I crested the top of the small mountain, ahead of the rest, for a brief moment of celebration on the top, all by myself. The view took my breath away, literally, but also emotionally. I could feel a tenderness and had a few tears in my eyes. These were happy tears. As the others, my coursemates, arrived on the mountain’s top, the sun was at an angle and beginning to set. We all celebrated, and we were also exhausted and laughing. In this moment I felt immense joy and pride, and, realizing we were now about one-fourth of the way through our 30 days in the wilderness, I thought to myself, I think I’m going to make it, and I think this is going to be amazing.
My 30-day NOLS course, a Wind River Wilderness course, was the hardest test of will, teamwork, strength, and leadership I’ve ever experienced. It was also one of the most transformational, unforgettable and meaningful experiences of my life.

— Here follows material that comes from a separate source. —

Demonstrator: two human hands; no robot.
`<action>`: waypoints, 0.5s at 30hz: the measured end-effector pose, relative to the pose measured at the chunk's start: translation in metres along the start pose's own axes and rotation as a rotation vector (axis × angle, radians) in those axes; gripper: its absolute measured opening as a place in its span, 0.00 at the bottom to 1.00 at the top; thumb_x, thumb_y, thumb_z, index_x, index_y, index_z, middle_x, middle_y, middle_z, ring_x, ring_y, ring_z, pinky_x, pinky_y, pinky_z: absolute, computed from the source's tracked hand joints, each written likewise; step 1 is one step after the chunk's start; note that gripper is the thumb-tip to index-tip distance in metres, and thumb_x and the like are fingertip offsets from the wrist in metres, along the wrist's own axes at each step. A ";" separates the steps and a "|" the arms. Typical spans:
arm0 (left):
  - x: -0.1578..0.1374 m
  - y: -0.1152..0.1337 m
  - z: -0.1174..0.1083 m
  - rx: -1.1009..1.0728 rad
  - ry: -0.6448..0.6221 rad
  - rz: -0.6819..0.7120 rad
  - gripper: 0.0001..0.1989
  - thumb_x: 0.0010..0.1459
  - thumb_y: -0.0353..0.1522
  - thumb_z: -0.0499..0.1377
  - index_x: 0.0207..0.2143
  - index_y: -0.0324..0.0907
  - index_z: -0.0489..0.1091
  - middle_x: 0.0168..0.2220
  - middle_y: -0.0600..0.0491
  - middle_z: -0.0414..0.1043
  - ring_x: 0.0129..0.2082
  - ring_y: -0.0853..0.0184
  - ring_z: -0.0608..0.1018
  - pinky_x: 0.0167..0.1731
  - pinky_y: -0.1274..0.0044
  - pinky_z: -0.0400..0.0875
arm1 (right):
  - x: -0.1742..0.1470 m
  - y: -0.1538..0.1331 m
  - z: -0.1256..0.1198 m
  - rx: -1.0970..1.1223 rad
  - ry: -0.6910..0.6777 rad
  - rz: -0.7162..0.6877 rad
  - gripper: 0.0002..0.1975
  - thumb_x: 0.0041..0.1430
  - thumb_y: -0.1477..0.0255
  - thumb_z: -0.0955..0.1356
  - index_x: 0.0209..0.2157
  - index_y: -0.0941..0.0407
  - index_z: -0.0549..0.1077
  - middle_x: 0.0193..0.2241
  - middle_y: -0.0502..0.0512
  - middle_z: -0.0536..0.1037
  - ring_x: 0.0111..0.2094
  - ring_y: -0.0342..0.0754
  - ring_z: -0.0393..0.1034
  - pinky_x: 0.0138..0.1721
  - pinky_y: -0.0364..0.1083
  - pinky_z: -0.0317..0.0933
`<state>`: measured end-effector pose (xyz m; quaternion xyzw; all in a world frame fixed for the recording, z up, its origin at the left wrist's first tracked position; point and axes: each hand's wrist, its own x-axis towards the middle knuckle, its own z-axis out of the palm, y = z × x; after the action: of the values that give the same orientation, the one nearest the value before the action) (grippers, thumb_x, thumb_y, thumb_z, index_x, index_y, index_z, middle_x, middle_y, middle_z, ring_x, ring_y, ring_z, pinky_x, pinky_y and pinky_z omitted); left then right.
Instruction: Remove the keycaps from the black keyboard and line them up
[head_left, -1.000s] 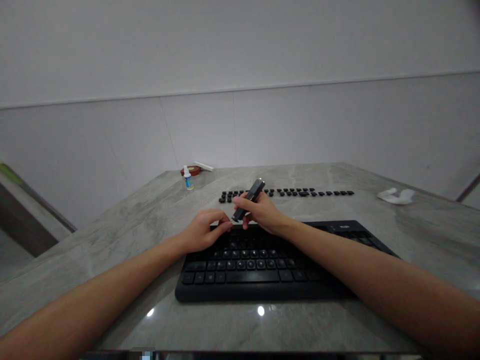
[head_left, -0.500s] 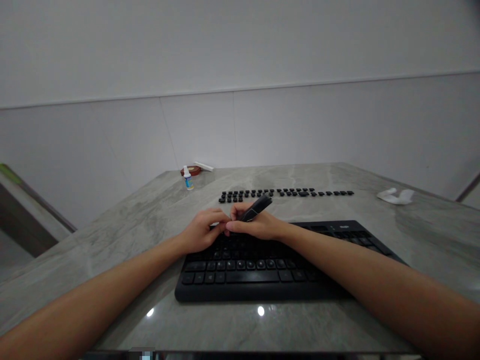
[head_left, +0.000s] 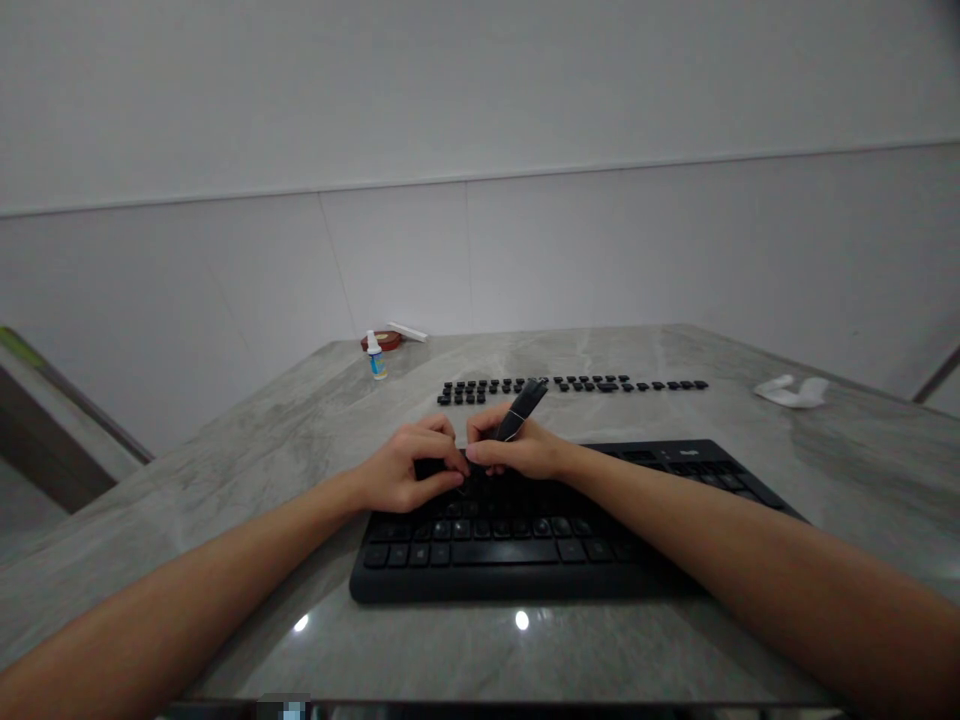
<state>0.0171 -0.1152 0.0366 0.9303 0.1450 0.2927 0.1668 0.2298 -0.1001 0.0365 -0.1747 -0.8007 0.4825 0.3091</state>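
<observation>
A black keyboard lies in front of me, with keycaps off over part of its middle rows. In my right hand is a slim black pen-like tool with a thin pale line around it. The tool leans up to the right; its lower end is hidden at the keys. My left hand is bent over the keyboard's upper left part, thumb and fingertips drawn together close to the right fingers. What they pinch, if anything, is too dark and small to make out.
Behind the keyboard, loose black keycaps stand in rows on the grey marbled table. Farther left are a small white spray bottle, a reddish-brown round object and a white strip. Crumpled white tissue lies right.
My left fingertips have moved down and slightly right over the keys. The right hand has shifted a little right, and the tool in it stands more upright.
</observation>
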 end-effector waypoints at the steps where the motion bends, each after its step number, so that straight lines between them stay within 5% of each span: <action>1: 0.000 0.000 0.000 -0.010 -0.015 0.004 0.04 0.59 0.28 0.59 0.34 0.37 0.74 0.29 0.49 0.73 0.34 0.66 0.69 0.37 0.73 0.65 | 0.000 0.000 -0.001 -0.008 -0.017 -0.021 0.14 0.54 0.64 0.68 0.23 0.60 0.68 0.17 0.47 0.67 0.18 0.38 0.60 0.19 0.38 0.53; 15: 0.004 0.006 -0.001 -0.043 -0.072 -0.016 0.07 0.61 0.30 0.57 0.29 0.39 0.71 0.32 0.48 0.74 0.35 0.65 0.71 0.41 0.71 0.67 | -0.002 -0.008 0.001 -0.430 -0.163 -0.186 0.16 0.57 0.63 0.65 0.21 0.59 0.66 0.16 0.46 0.60 0.19 0.37 0.52 0.20 0.39 0.46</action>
<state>0.0205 -0.1190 0.0421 0.9353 0.1399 0.2606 0.1942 0.2312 -0.1057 0.0423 -0.1228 -0.9199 0.2828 0.2423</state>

For one whole month, we backpacked in remote Wyoming mountains. Throughout the 30 days, 12 strangers from around the world and I would trek 120 miles, carrying heavy packs on our backs that contained everything we’d need to live. There were no beds, cellphones, communication with the outside world, showers or toilets. Which was brutal. And, oh yeah, I should mention there were bears where we were going!

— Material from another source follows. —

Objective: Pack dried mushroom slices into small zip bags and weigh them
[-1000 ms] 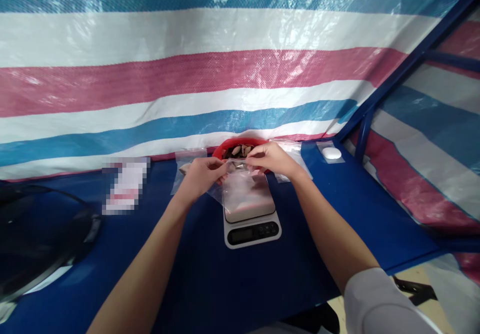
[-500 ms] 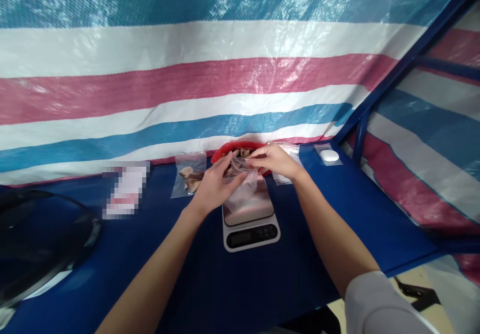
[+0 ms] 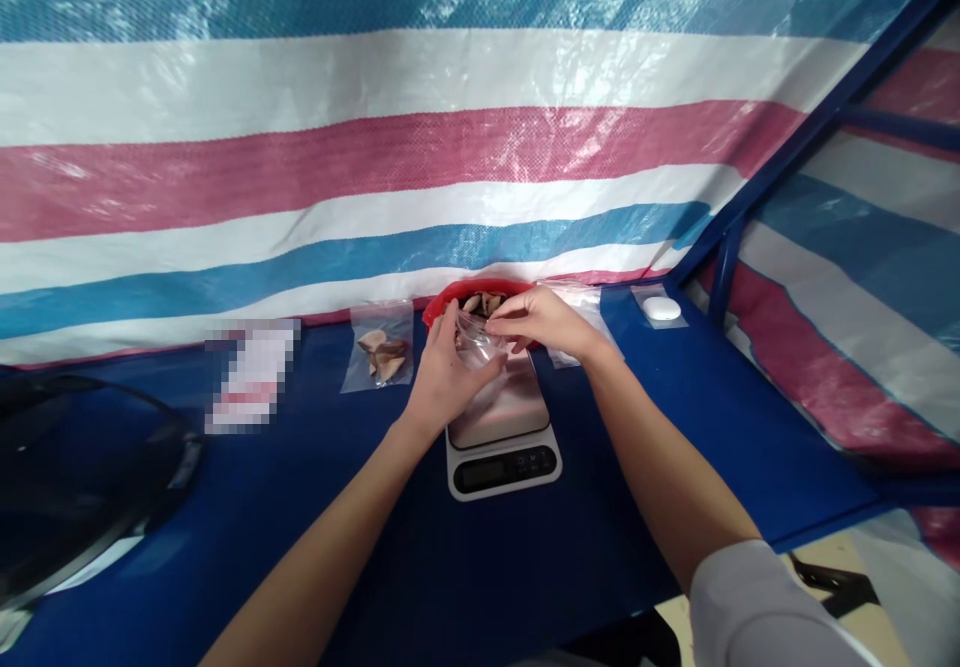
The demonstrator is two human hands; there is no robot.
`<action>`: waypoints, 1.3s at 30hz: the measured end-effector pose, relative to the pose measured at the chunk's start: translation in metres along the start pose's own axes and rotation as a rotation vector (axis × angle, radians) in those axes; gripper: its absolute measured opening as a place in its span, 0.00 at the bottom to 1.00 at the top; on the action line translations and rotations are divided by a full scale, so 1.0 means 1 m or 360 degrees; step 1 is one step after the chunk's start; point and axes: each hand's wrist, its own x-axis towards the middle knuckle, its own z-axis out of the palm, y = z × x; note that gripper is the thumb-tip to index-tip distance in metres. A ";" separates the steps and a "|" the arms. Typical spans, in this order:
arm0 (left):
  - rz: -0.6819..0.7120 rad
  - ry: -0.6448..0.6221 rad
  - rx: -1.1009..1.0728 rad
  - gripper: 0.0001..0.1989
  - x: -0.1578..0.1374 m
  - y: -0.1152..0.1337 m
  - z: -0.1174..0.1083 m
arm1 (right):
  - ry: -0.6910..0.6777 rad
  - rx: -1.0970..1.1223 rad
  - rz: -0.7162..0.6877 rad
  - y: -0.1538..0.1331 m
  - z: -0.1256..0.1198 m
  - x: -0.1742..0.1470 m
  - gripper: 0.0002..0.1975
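Over a kitchen scale (image 3: 504, 417), a clear plastic bag (image 3: 478, 345) is held with its mouth spread wide. My left hand (image 3: 448, 365) is curved around the bag's left side, thumb toward the right. With pinched fingers, my right hand (image 3: 541, 321) grips the bag's right edge. Just behind both hands stands a red basin (image 3: 442, 302) holding brown, dried-looking slices (image 3: 484, 303), partly hidden by the hands and bag. To the left lies another clear bag (image 3: 360, 372) with several brown slices (image 3: 386, 355) inside.
More clear bags (image 3: 564, 355) lie right of the basin. A white oval object (image 3: 661, 308) rests on a small clear bag at the table's (image 3: 720, 437) right. A black round object (image 3: 90, 467) occupies the left, near a blurred-out packet (image 3: 255, 377). Striped sheeting hangs behind.
The bag's mouth has been drawn wider apart. My left hand has turned more upright and shifted slightly right, uncovering the filled bag on the left.
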 end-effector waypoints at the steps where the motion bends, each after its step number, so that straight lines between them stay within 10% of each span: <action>1: 0.0000 0.0027 0.0019 0.41 0.000 0.000 -0.001 | 0.0008 0.0001 0.0007 0.000 -0.001 0.000 0.12; 9: -0.0026 0.0125 0.0041 0.25 -0.001 0.006 -0.010 | 0.0035 -0.0184 -0.0067 0.008 -0.009 0.000 0.14; 27: 0.0104 -0.0048 0.0182 0.31 -0.001 0.005 -0.007 | -0.0054 -0.0867 -0.0492 -0.015 0.012 -0.006 0.08; 39: 0.0106 -0.0161 0.0242 0.44 0.000 -0.001 -0.018 | -0.0095 -0.0067 -0.0386 -0.001 0.006 0.000 0.12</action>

While so many aspects of the course were challenging, the homesickness was probably the hardest part. It was difficult to be away from home and my family, and all the feelings that come from being “home.” As a family, we backpack and hike often, so it was hard to be so close to them and the things we do together, and yet be so far away.

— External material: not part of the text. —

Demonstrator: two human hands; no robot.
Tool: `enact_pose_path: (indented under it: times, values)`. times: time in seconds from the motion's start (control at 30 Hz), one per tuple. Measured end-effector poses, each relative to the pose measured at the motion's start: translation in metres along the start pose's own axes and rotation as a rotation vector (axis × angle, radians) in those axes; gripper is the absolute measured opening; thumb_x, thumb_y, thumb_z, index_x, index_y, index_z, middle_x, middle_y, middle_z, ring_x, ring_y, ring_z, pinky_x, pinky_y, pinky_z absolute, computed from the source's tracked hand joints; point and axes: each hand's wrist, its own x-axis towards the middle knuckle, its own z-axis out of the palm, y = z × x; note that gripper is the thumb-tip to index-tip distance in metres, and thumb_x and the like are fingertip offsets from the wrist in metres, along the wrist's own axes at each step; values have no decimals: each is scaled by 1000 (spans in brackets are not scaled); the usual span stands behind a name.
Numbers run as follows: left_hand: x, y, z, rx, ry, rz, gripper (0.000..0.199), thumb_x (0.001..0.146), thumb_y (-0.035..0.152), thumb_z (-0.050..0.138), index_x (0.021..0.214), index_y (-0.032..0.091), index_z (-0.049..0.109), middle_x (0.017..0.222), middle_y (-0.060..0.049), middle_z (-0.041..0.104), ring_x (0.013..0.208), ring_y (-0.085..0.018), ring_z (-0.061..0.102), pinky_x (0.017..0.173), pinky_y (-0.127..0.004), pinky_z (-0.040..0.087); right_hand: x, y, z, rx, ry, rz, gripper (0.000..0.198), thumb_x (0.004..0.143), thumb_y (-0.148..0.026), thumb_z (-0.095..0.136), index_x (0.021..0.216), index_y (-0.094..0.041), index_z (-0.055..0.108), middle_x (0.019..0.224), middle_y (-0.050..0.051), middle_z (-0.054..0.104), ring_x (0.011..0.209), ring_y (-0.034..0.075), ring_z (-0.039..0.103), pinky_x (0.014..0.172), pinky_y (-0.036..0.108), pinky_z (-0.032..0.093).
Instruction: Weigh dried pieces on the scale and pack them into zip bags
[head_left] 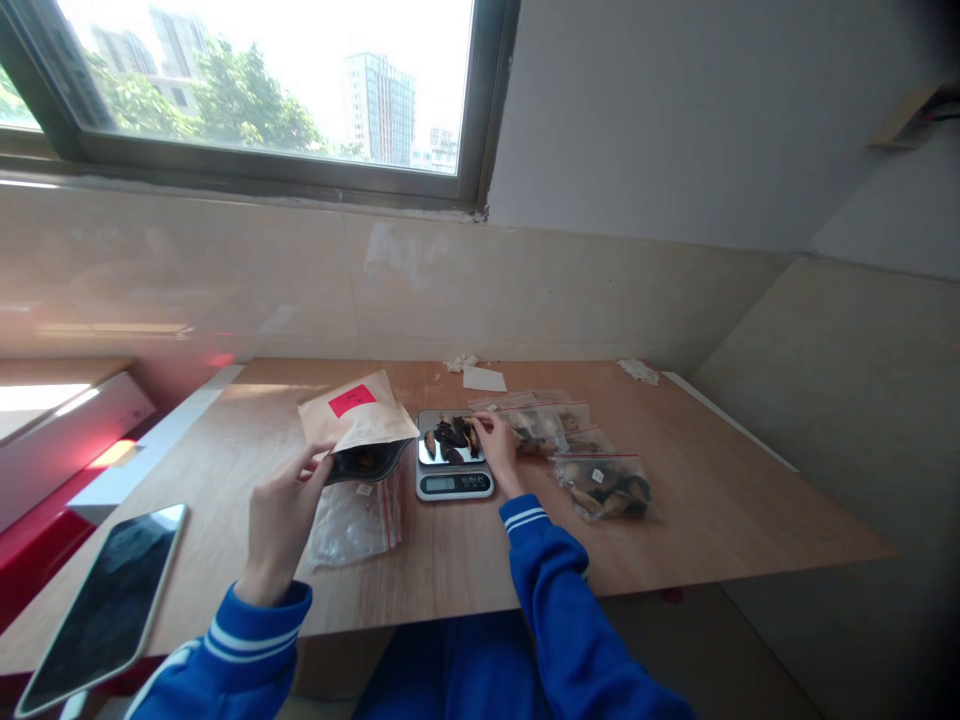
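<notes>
My left hand (289, 500) grips the edge of a tan paper pouch (341, 420) with a red label. The pouch is tilted, its mouth gaping toward me, and dark contents show inside. Beside it stands a small kitchen scale (454, 487); the digits on its display are too small to read. Several dark brown dried slices (450, 435) lie on the scale's shiny plate. Over the plate's right edge, my right hand (496, 445) has its fingers pinched on one of these dried slices.
Under the pouch lie clear zip bags (352, 530). Filled zip bags (607, 488) of dried pieces rest right of the scale. A tablet-like device (105, 600) sits at the left edge. A white card (484, 379) and crumpled tissue (637, 371) are at the back.
</notes>
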Motion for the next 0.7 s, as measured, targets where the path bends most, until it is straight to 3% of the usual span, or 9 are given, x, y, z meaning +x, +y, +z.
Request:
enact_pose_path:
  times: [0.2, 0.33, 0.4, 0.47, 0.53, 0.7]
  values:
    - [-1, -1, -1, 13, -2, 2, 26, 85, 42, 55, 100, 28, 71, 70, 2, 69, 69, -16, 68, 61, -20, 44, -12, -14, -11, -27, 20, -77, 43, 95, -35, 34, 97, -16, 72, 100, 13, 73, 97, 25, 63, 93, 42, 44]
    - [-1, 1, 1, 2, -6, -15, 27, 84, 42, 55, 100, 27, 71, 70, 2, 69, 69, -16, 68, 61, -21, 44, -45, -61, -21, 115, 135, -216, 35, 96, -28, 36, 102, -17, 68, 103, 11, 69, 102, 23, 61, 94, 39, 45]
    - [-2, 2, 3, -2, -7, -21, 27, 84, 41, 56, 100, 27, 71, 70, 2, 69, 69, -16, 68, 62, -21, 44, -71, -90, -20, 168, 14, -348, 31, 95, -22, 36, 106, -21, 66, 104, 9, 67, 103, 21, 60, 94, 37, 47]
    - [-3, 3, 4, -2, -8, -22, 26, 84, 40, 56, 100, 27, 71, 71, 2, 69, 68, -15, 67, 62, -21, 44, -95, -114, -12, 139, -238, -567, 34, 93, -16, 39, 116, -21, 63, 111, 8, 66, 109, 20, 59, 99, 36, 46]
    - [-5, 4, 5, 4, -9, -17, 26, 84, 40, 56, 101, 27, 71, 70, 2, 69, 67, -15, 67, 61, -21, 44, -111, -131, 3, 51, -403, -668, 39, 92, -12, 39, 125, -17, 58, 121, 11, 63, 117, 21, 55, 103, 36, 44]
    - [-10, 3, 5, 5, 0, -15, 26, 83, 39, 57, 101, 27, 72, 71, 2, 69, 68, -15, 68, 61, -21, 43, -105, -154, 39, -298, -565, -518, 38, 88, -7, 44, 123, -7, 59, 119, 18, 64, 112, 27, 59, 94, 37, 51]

I cried a good number of times. I was homesick in a way that hurt my heart and sometimes made me afraid. But mostly, it served as a motivator. For example, I told myself, “I want to make my family proud, because they’re the reason I’m me.” I was upset at times but mostly it was constructive. I don’t think I was alone in being homesick at times. Red eyes weren’t uncommon, and each of my coursemates would look for a little solitude every now and then, to process our feelings. No words were really exchanged about our homesickness, but there was a sort of compassionate acknowledgement that was felt if not spoken.
While we were out there, we lived as a team, and part of the difficulty with that was not knowing my teammates super well, at least at the beginning. Needing to rely on complete strangers for that long, a whole month, was a new experience. This became especially important a third of the way into the trip, when we had to evacuate one of my coursemates, who hurt his leg. We all had to work together to carry him up 1,000 vertical feet worth of switchbacks. It took 8 hours of exhausting work.
As we climbed, we argued about different methods of solving the problem. At the end of the day, we helped him get to the trailhead, and we had grown in the process. By listening, and being vulnerable and working through the difficulties, and communicating despite our differences, we grew more as a team. We discovered all our perspectives, ideas and hoped-for takeaways from the trip were different. Thinking about it now, the messy way we worked all of that out was actually our team being “formed.” It wasn’t pretty, but in the end, it worked. The following days were much better, and we worked like a well-oiled machine.
For the last 6 days of our course, our instructors sent us off on our own, to make it the rest of the way back to the trailhead as we applied our new skills and selves. During those last days of the course, I got to know my fellow hikers more closely. I learned how to tie a fly on a rod, how to speak some French (some of my team were from France), and to get out of my comfort zone. In the end, we made it. We survived. Of course we did! Each of us had grown and accomplished the journey in our own individual ways, to be sure. But even more significantly, a group of strangers had transformed into a team to accomplish something great and wild and uncertain together.
I have so many valuable takeaways from my NOLS course that continue to inform me, and the way I show up in the world, in my various roles. Here are a few:
- Sometimes we will face new journeys that are full of uncertainties
- We all face challenges
- We all meet people we may not understand
- We all carry loads on our backs, and the weight of our load can feel crushing at times, but if we work together—if we exercise expedition behavior—almost anything is possible
If we empower ourselves through teamwork, cooperation, good self care, leadership, communication and positivity, then we can achieve, and get through, anything.